Urk. I missed that - I saw "-s" and assumed that, like the other
extent histogram printing commands we have, it meant "print summary
information". i.e. the last 3 lines in the above output.

But the rest of it? It comes back to my comment "what does overhead
even mean"?  All it is a measure of how many bytes are allocated in
extents vs the file size. It assumes that if there is more bytes
allocated in extents than the file size, then the excess is "wasted
space".

This is not a measure of "internal fragmentation". It doesn't take
into account the fact we can (and do) allocate extents beyond EOF
that are there (temporarily or permanently) for the file to be
extended into without physically fragmenting the file. These can go
away at any time, so one scan might show massive "internal
fragmentation" and then a minute later after the EOF block scanner
runs there is none. i.e. without changing the file data, the layout
of the file within EOF, or file size, "internal fragmentation" can
just magically disappear.

It doesn't take into account sparse files.

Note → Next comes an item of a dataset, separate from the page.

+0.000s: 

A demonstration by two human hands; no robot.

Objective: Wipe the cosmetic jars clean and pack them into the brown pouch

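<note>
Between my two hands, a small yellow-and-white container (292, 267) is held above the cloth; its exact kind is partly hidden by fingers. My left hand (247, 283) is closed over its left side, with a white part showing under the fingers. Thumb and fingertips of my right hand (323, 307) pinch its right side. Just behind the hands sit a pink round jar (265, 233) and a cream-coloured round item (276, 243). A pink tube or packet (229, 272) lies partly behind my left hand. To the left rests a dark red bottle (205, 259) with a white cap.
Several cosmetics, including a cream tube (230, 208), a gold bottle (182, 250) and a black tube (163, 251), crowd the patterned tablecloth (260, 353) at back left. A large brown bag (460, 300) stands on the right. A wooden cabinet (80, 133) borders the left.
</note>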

Well, it does by
ignoring them which is another flag that this isn't measuring
internal fragmentation because even sparse files can be internally
fragmented.

Which is another thing this doesn't take into account: the amount of
data actually written to the files. e.g. a preallocated, zero length
file is "internally fragmented" by this criteria, but the same empty
file with a file size that matches the preallocation is not
"internally fragmented". Yet an actual internally fragmented file
(e.g. preallocate 1MB, set size to 1MB, write 4k at 256k) will not
actually be noticed by this code....

IOWs, what is being reported here is exactly the same information
that "stat(blocks) vs stat(size)" will tell you, which makes me
wonder why the method of gathering it (full fs scan via xfs_db) is
being used when this could be done with a simple script based around
this:

$ find /mntpt -type f -exec stat -c "%s %b" {} \; | histogram_script

I have no problems with adding analysis and reporting functionality
to the filesystem tools, but they have to be done the right way, and
not duplicate functionality and information that can be trivially
obtained from userspace with a script and basic utilities. IMO,
there has to be some substantial benefit from implementing the
functionality using deep, dark filesystem gubbins that can't be
acheived in any other way for it be worth the additional code
maintenance burden....

Cheers,

Dave.
-- 
Dave Chinner
david@fromorbit.com